WHAT TO DO ::
The answer should consist of the full listing below, repeated exactly and free of pictures.

----------------------------------------

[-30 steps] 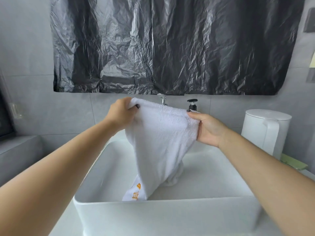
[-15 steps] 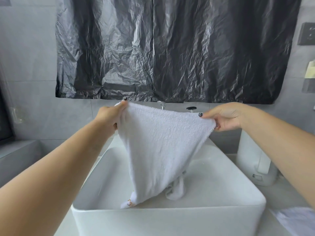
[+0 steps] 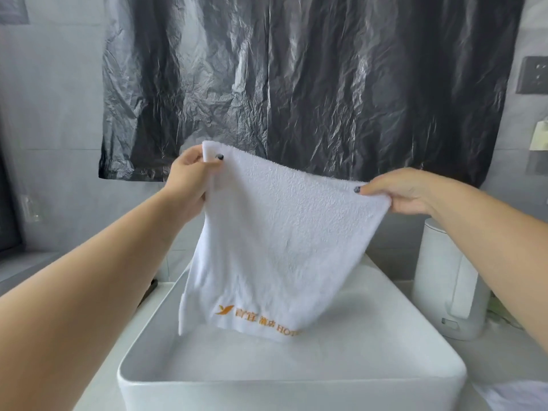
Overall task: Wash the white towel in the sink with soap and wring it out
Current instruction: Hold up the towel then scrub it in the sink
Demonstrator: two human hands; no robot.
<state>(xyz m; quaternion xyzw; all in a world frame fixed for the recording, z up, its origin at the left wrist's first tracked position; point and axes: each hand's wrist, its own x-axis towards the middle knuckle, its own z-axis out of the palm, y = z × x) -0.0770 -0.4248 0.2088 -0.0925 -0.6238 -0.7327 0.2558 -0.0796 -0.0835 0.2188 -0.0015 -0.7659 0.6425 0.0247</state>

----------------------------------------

WRITTEN REPLY ::
[-30 steps] 
[-15 steps] 
[+0 steps] 
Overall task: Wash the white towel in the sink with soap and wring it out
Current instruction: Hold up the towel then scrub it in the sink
Demonstrator: two human hands; no robot.
<state>(xyz m; quaternion xyzw; all in a world frame fixed for the recording, z up, its origin at the left wrist's first tracked position; point and axes: each hand's wrist, its own x-axis towards the middle knuckle, its own z-axis out of the palm, y = z × x) -0.0770 -0.4248 0.2088 -0.0925 -0.6238 -0.7327 0.2558 -0.0796 -0.0835 0.2188 -0.0015 -0.7659 0.6425 0.0247</state>

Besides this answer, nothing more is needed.